Quem senta no Divã de hoje é Thais Folego.

Domingo de Dia dos Pais. Eu tinha decidido que este ano não teria a tradicional foto da família feliz nas redes sociais. Entre outros motivos, porque fiquei pensando como se sentiam os “sem pai” nesse dia, principalmente os que foram abandonados pelos seus.

Mas eis que na segunda-feira me deparo com dois posts de amigas. Uma falando sobre a conquista de ter se “aquilombado” com um homem negro que, apesar de não ter tido uma figura paterna, se tornou um ótimo pai para o seu filho. Ela, assim, sai da estatística de mulheres negras a quem costuma ser destinada a maternidade solo e a solidão amorosa.

A outra mana falava sobre seu pai, homem negro, nordestino e semianalfabeto que, contra todas as expectativas, sustentou a família e sempre foi um pai presente. Aí me bateu uma necessidade de contar a história do meu pai e de como ele faz parte desse grupo (ainda seleto) de homens.

Por ter tido um pai ausente, meu pai foi pai dos próprios irmãos, depois dos sobrinhos e até dos sobrinhos-netos. Aos 13 anos já trabalhava na feira e era o chefe da casa. Foi assim que meu pai se tornou pai muito antes de engravidar a minha mãe.

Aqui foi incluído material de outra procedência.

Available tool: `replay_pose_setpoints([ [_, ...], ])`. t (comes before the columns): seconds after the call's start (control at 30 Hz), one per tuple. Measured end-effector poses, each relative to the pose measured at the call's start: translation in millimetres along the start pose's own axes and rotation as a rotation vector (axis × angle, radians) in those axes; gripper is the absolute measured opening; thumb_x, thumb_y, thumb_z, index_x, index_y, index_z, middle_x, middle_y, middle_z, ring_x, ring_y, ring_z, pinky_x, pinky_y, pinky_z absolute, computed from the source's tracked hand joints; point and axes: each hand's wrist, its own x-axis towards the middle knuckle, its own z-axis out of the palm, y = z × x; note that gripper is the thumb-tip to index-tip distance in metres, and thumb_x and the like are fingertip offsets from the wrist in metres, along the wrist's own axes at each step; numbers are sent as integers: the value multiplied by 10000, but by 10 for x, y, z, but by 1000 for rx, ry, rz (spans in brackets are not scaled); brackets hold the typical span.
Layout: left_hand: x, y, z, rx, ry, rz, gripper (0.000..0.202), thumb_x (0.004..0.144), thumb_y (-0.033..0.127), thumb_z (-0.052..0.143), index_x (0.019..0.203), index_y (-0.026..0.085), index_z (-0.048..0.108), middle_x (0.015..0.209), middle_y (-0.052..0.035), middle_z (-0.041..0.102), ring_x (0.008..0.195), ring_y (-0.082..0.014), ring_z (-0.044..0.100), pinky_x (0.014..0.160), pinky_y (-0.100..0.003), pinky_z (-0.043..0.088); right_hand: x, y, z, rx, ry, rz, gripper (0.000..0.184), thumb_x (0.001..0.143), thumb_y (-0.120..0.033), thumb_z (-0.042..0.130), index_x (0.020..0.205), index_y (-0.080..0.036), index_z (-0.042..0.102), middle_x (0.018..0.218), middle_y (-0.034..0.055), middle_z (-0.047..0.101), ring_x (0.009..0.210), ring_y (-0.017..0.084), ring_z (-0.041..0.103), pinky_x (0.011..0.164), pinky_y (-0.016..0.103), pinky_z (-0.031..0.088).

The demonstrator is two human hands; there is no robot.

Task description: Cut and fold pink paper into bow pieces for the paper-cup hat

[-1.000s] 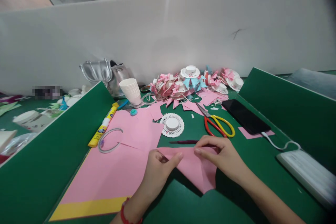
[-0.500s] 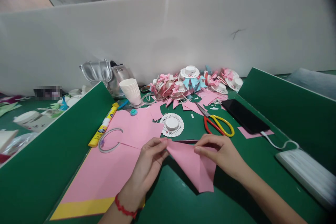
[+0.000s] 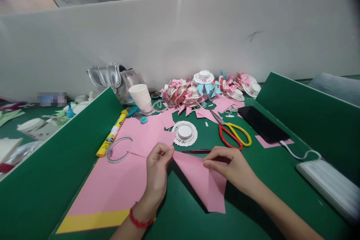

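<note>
Left hand (image 3: 157, 165) pinches folded pink paper (image 3: 204, 183) at its tip; right hand (image 3: 233, 167) pinches upper edge, keeping crease taut. Paper rests on green counter (image 3: 253, 210), just in front of scissors (image 3: 232, 133) and paper-cup hat (image 3: 185, 133).

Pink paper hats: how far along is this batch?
Done: a heap of finished hats sits by the wall. In hand: the left hand and right hand hold a folded pink sheet. Left: one bare white hat base, plus the stacked cups.
</note>
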Motion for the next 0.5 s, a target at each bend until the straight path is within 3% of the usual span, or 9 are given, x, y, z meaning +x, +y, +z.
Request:
replay_pose_setpoints([
  [0.1, 19, -6, -28, 165, 55, 175, 254, 748, 266, 578, 545, 172, 459, 546, 53, 449, 534, -84, 415, 530, -172, 353, -3, 22, -7, 14, 29, 4, 66, 667, -192, 609, 618, -187, 653, 635, 14, 625, 615, 139, 562, 588, 243, 462],
  [0.2, 62, -25, -58, 51, 17, 64, 195, 783, 356, 519, 697, 180, 528, 693, 4, 584, 627, -114, 529, 596, -205, 414, -3, 40, -42, 26, 88, 12, 67, 665, -220, 617, 614, -184, 642, 638, 15, 625, 624, 144, 563, 584, 247, 454],
  [0.3, 63, -40, -45, -79, -115, -80, 261, 776, 403, 510, 825, 157, 582, 794, -47, 618, 720, -148, 565, 670, -248, 441, -5, 42, -70, 30, 113, 16, 78, 667, -236, 620, 611, -185, 637, 642, 14, 623, 624, 143, 560, 578, 246, 444],
  [0.4, 3, -21, -2, 18, -228, -121, 194, 745, 335, 575, 700, 148, 606, 672, -3, 582, 638, -122, 531, 605, -206, 421, -11, 33, -80, 32, 111, 8, 77, 668, -242, 623, 614, -189, 638, 652, 13, 625, 632, 142, 559, 590, 247, 445],
  [0.5, -53, 9, 20, 220, -182, -79, 246, 691, 255, 638, 493, 151, 534, 491, 56, 456, 500, -82, 418, 498, -177, 353, -13, 21, -82, 34, 108, -2, 67, 666, -227, 624, 613, -190, 637, 642, 10, 623, 626, 138, 558, 596, 243, 445],
])
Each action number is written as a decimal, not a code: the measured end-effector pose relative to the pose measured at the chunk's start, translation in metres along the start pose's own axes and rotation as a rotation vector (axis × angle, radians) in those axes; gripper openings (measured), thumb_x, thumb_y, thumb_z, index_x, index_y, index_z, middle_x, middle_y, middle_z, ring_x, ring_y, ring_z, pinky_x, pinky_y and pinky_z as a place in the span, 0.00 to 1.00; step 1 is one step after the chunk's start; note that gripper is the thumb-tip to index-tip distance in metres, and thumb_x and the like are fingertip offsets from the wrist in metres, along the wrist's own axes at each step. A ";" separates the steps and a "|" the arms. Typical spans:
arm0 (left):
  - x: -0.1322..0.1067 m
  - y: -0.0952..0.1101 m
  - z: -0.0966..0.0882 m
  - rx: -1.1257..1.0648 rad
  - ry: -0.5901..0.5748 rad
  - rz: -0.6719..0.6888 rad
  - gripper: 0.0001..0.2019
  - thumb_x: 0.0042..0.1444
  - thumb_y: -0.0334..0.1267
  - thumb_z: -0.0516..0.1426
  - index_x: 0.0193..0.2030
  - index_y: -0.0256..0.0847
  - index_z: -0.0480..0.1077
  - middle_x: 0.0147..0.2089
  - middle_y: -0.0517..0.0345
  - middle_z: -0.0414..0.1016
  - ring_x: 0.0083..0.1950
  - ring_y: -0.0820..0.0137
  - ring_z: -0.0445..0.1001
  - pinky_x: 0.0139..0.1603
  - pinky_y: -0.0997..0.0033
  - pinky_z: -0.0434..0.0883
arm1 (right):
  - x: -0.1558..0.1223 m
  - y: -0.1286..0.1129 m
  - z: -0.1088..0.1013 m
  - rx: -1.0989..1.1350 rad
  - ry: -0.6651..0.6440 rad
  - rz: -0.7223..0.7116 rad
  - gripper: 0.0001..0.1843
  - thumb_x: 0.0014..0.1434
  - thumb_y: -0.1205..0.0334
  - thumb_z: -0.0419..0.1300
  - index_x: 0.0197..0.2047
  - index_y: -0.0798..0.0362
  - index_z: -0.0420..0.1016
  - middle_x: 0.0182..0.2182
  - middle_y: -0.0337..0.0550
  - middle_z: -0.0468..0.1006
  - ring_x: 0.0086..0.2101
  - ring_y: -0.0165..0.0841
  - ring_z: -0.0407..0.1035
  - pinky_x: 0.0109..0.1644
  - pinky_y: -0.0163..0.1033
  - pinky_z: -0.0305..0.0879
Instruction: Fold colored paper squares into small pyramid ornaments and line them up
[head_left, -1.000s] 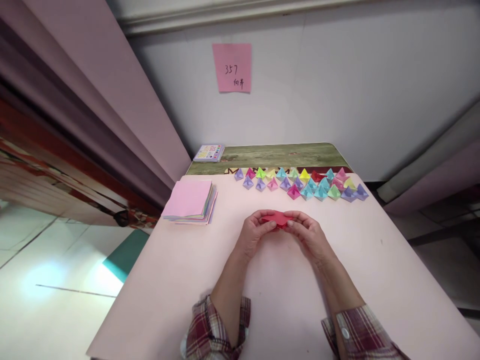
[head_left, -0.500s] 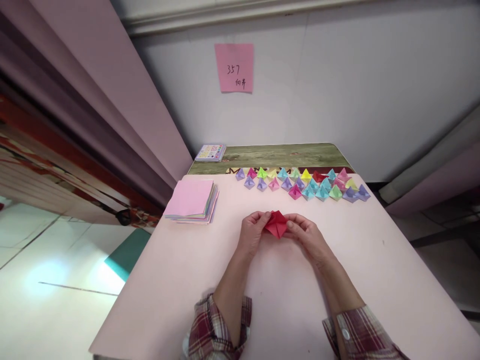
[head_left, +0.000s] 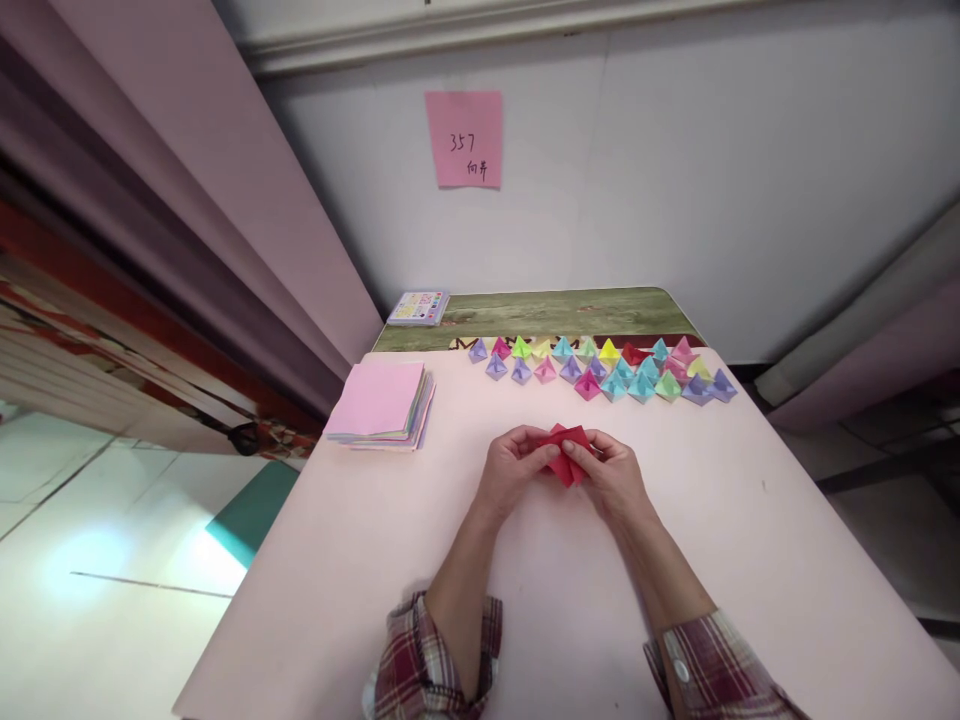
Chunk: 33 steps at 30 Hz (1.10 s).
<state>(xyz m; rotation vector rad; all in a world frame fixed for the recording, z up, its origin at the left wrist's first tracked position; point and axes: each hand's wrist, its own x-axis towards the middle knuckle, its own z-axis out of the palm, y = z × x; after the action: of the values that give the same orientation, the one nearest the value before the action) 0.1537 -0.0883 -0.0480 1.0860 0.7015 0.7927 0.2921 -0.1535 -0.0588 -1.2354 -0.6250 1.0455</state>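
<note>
Between both hands is a small folded piece of red origami paper (head_left: 568, 468), held just above the table top. My left hand (head_left: 511, 470) pinches its left side, thumb on the front face. On the right side, my right hand (head_left: 613, 472) grips it with the thumb pressed near the middle; the fingers behind the paper are partly hidden. Beyond the hands, several small folded paper pieces (head_left: 588, 386) in many colours stand in rows. To the left lies a stack of square coloured paper (head_left: 376, 398) with a pink sheet on top.
The pale pink table (head_left: 315, 580) reaches a wood-patterned strip (head_left: 555, 312) at the back. A small packet (head_left: 418, 307) with coloured print sits at the far left corner. A pink note (head_left: 464, 140) is stuck to the wall. Curtains (head_left: 300, 180) hang on the left.
Both thumbs have moved inward over the red paper, which was spread flatter and now looks partly folded, its points standing closer together. The view has shifted slightly.
</note>
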 end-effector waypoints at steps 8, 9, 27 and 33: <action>0.000 0.002 0.000 0.067 0.089 0.069 0.10 0.46 0.39 0.67 0.31 0.35 0.75 0.29 0.57 0.77 0.31 0.72 0.74 0.35 0.73 0.72 | -0.001 -0.003 0.000 -0.096 0.040 -0.056 0.17 0.43 0.52 0.72 0.35 0.53 0.80 0.33 0.44 0.81 0.32 0.36 0.73 0.36 0.39 0.69; 0.000 0.003 0.001 0.068 0.105 0.067 0.09 0.46 0.38 0.67 0.30 0.35 0.75 0.28 0.58 0.76 0.30 0.74 0.73 0.34 0.74 0.71 | -0.001 -0.003 0.000 -0.091 0.042 -0.054 0.17 0.44 0.52 0.72 0.35 0.53 0.80 0.33 0.43 0.81 0.32 0.36 0.73 0.35 0.39 0.69; 0.003 -0.004 -0.001 0.031 0.135 -0.018 0.20 0.42 0.41 0.69 0.41 0.37 0.71 0.26 0.59 0.78 0.28 0.71 0.75 0.34 0.72 0.71 | 0.001 -0.003 0.001 -0.006 0.021 0.047 0.24 0.43 0.49 0.73 0.41 0.53 0.78 0.31 0.44 0.81 0.31 0.35 0.74 0.35 0.39 0.70; 0.002 -0.006 -0.003 0.061 0.034 -0.088 0.18 0.41 0.41 0.70 0.36 0.36 0.73 0.24 0.60 0.76 0.25 0.74 0.72 0.31 0.75 0.68 | 0.003 0.008 -0.007 -0.064 -0.016 0.041 0.18 0.46 0.47 0.71 0.32 0.54 0.80 0.27 0.42 0.80 0.27 0.33 0.71 0.31 0.36 0.66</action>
<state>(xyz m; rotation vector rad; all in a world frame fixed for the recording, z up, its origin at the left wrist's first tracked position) 0.1534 -0.0868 -0.0546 1.0912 0.8020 0.7197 0.2970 -0.1535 -0.0683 -1.3016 -0.6525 1.0779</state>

Por muito tempo eu tive mágoa do meu avô Antônio por não ter sido um bom pai pra o meu pai e um bom esposo para a minha avó Lourdes.

Mas com o tempo fui entendendo como ele, homem negro e pobre, também foi produto de uma sociedade racista e classista, que não deu mole para o preto autodidata, que aprendeu a falar inglês (sei lá como) e japonês (com os imigrantes da feira). Meu avô era mecânico habilidoso e chegou até a trabalhar em uma montadora na Itália.

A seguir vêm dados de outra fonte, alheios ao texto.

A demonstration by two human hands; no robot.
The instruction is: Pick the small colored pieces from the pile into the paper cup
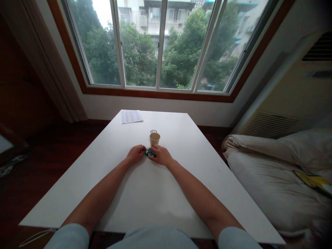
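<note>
On the white table (181, 193), a small heap of multicoloured pieces (150, 153), mostly green and blue, lies between my hands. They look like beads or tiny blocks, too small to tell which. My left hand (136, 154) rests at the heap's left side, its fingers curled in and closed; whatever is in them is hidden. On the right side my right hand (162, 155) curves around the heap, thumb and fingers apart. A light brown paper cup (155, 138) stands upright just beyond my right hand. Behind the cup sits a thin looped cord or ring (153, 131).
Printed papers (132, 116) lie at the table's far left corner. Past the far edge is a wall with a window (158, 45). A beige padded seat or bedding (259, 180) is to the right, and a pale curtain (49, 58) hangs at left.
</note>
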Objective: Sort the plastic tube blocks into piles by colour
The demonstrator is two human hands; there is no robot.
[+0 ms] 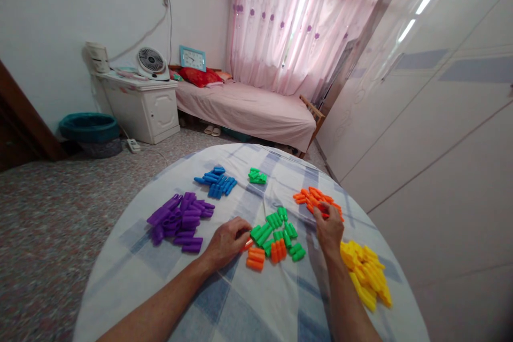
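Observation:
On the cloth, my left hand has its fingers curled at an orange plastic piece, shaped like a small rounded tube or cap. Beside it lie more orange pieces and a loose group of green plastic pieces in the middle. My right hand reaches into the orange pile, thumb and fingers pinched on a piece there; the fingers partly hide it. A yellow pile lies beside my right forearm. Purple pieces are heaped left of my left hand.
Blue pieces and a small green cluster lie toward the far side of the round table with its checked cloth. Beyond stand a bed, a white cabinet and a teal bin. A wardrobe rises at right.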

Na juventude, teve uma vida relativamente boa fora de casa enquanto minha avó doente (longo histórico de transtornos mentais na família) estava em casa se virando com os filhos. Meu avô sucumbiu ao alcoolismo e, já velho, teve um derrame. Passou os últimos anos da vida na cama, com o lado esquerdo do corpo paralisado. Faleceu há dois anos.

Ainda não tenho uma relação tranquila com a memória do meu avô, mas aos poucos vou compreendendo que essa raiva que sinto, na verdade, não é dele, mas sim do racismo estrutural que fez com que a parte da minha família pobre e preta não prosperasse como a parte da família pobre e branca (a família paterna é negra e a materna, branca). E não é só do quesito financeiro que estou falando.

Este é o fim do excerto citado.